In the period 1995-2001, Talbot served as head of security for Woodside Energy's North West Shelf Venture, Australia's largest natural resources project. He then worked as head of risk and security for the Malaysia Smelting Corporation's Indonesian operations, as senior risk adviser for the Australian Department of Health and Ageing, and as head of security for the Australian Trade Commission (Austrade).

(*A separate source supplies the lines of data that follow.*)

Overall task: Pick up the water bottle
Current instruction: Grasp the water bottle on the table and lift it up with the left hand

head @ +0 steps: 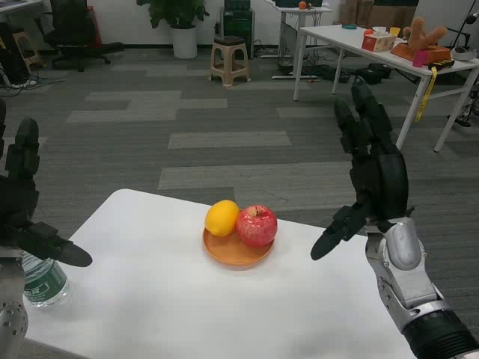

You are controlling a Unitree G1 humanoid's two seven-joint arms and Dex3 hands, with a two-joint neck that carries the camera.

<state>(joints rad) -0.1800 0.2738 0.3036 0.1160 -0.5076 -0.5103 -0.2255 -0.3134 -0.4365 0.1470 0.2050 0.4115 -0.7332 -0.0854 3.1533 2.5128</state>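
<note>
Clear, glossy plastic water bottle [43, 283] with green paper-like label; smooth matt white table [172, 314]; shiny red apple [257, 225]; matt black plastic-looking left hand [26, 209].

surface [165, 299]: plate [236, 253] near middle | on plate: lemon [221, 218] left, apple [257, 225] right, touching | water bottle [43, 281] at surface's left edge, seemingly upright, partly behind left robot hand [22, 206] | right robot hand [372, 172] right of plate, well apart

Black segmented left hand [26, 202] and right hand [370, 172] on silver forearms.
</note>
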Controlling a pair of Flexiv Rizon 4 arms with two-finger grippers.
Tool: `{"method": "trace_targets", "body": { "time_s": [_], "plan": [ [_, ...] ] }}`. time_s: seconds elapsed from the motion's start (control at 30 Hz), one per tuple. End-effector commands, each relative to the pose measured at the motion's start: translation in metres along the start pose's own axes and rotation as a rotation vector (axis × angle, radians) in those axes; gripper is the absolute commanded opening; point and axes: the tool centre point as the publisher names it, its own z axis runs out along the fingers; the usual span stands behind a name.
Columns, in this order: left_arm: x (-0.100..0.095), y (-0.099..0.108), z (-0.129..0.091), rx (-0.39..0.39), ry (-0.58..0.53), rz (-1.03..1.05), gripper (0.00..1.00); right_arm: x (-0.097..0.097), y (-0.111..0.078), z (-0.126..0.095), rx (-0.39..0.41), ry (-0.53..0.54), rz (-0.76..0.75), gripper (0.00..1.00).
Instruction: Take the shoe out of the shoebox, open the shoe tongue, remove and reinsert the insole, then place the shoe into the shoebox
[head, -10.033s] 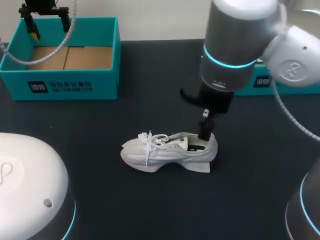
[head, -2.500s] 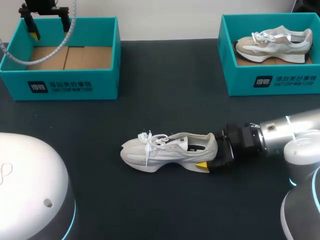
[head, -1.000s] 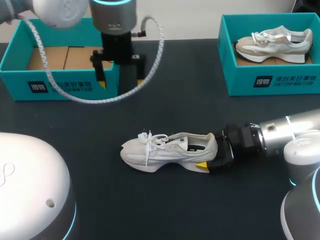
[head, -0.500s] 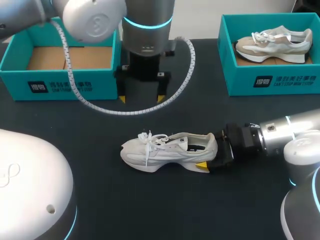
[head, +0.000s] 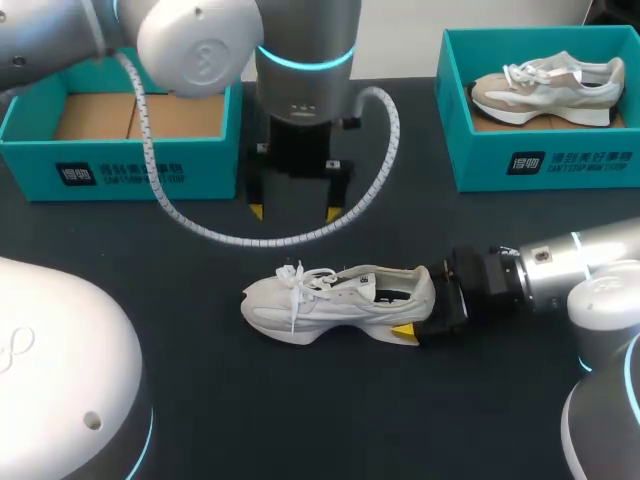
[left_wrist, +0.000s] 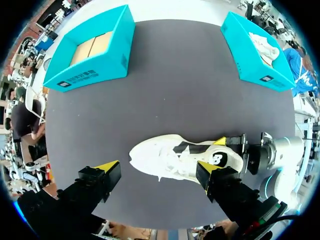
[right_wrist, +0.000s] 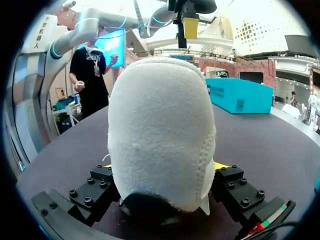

From 2006 to 2009, he was the risk management practice leader for Jakeman Business Solutions (JBS), one of Australia's leading consulting firms.

From 2007 to 2015, he served as the chairman of Citadel Group Limited  and also was a member of its Audit Review Committee.

Public service

Talbot served as director of the Risk Management Institution of Australasia (2006–09) and as director of the Australian Institute of Professional Intelligence Officers (2008–09).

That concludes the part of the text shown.